But Grameen’s approach has raised hotly debated issues of global justice. Is it a solution to poverty -- at last! -- or a neo-liberal shift of responsibility from collective action on social structures to the backs of individuals in poverty, using borrowed money?
Of the 73 percent of Grameen’s clients who are among the world’s poorest, 84.2 percent of them are women. Most microcredit institutions target women due to their centrality to families. Assuming five persons per family, the 81.9 million poorest clients that microcredit reached by 2006 in turn “affected” some 410 million family members, a figure advanced in favor of its poverty-reduction aspect. Over 50% of 5-year participants have lifted themselves out of poverty, Yunus claims. His message has engrossed audiences in development circles (the World Bank), among global corporations and banks (Monsanto, Citibank), and even among billionaires (the Gates Foundation) and other seekers for “new solutions” to poverty. Purged of outdated community organizing, costly government programs, and boring training, the Grameen focus is instead on funding "home-based production by the self-employed masses.” Loaned the capital needed, Yunus insists, clients’ innate "survival skills" will “empower” them as individual entrepreneurs to pull themselves out of poverty -- often giving jobs to family and neighbors in the bargain. Educated, mostly male agents make regular rural trips, lending to women and collecting repayments. Instead of collateral -- the big barrier to extending banking credit to the poor -- "microloans" are secured by the honor of a 5-woman Grameen peer group. If one defaults, no one in her lending circle will receive another loan until the debt is paid. The group’s collective liability serves as collateral and results in an unusually high 95% payback rate.

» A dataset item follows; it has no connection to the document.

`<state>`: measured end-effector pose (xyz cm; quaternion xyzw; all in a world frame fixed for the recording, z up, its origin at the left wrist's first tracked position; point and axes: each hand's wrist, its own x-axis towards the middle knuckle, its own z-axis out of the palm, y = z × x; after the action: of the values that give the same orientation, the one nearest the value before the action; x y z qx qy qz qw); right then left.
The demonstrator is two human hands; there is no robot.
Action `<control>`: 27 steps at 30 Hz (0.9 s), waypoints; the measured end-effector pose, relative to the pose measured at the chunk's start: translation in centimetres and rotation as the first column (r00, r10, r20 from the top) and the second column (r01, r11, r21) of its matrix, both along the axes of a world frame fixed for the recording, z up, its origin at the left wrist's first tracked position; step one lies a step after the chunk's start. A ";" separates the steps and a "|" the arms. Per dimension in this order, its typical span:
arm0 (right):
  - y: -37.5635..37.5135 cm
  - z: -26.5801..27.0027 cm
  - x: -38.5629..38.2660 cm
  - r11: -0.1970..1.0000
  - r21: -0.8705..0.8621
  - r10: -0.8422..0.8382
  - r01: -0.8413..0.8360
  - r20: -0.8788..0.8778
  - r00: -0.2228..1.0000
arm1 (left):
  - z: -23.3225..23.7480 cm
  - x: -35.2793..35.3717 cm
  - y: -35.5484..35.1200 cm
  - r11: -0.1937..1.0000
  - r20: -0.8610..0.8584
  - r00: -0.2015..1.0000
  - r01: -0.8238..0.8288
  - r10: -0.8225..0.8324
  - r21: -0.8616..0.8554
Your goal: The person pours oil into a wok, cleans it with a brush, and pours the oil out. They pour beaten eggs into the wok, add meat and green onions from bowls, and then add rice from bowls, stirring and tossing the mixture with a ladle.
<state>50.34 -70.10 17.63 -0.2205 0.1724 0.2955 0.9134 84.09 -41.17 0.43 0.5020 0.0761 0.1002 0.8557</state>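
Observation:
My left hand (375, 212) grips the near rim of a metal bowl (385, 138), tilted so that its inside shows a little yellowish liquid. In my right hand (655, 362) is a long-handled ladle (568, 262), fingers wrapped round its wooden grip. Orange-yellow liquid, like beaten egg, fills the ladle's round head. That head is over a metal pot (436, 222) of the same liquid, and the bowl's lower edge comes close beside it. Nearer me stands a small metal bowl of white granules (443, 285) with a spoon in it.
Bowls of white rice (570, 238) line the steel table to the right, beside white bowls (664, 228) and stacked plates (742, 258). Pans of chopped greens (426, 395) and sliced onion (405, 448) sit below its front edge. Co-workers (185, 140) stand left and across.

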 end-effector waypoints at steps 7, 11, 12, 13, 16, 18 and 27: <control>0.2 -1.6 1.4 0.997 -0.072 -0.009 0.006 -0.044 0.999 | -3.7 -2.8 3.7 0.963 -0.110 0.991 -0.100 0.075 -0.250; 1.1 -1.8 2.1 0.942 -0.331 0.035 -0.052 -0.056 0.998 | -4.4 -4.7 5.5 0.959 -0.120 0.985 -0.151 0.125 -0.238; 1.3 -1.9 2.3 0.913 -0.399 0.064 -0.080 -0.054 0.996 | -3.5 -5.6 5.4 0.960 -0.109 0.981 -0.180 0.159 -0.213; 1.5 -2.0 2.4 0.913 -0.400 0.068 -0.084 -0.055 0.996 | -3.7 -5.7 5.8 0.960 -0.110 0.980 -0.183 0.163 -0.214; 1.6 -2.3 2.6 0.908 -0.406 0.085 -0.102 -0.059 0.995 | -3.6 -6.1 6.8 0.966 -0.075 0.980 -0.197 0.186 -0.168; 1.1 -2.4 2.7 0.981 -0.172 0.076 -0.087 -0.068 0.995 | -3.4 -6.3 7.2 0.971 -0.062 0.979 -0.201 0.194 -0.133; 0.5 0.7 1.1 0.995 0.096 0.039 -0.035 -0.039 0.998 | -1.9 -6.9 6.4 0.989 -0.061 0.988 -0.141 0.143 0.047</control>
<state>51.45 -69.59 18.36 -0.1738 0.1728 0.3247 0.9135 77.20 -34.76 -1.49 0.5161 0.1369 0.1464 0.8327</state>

Results so far? Comprehensive studies are few and anecdotes can overstate gains. Microcredit programs have helped many women “pull themselves up by the bootstraps.” But claims to reduce aggregate poverty are unproven. A 1995 World Bank study found that Grameen “had no significant impact on women's wages in rural villages.” And even after 8 years of borrowing, 55% of Grameen households still can’t meet basic nutritional needs. (Nutrition is not among Yunus’s criteria for graduating from poverty.) Recent much-cited research by the Canadian International Development Agency found most borrowers realized “only very small gains,” with the poorest realizing the least. Little relation was found between repayment rates and business success.
Can women with a little cash but without shoes pull themselves up by the bootstraps? Many use their loans to buy food rather than start businesses. One of the debates around Grameen pits its tough love approach against “full-service” attacks on poverty. Believing women can simply elect to be individual entrepreneurs, Grameen provides only credit. This practice backhandedly accepts poverty in order to motivate its clients to acquire other components of entrepreneurship. By contrast Pro Mujer and India's Self-Employed Women's Association, unions of poor women, offer credit as one of a range of services, including political organizing, training in leadership and business skills, and project assistance.
And there is the “microcredit" vs “microfinance” debate. “Microcredit” offers credit for self-employment to very poor persons, a banking function that may be capitalized annually (as in the case of Grameen) by donated funds, its main aim being to combat poverty, not to make money. “Microfinance” also offers credit but seeks sustainability after initial capitalization, in short, profitability (as in the case of Acción International, a network of Latin American institutions).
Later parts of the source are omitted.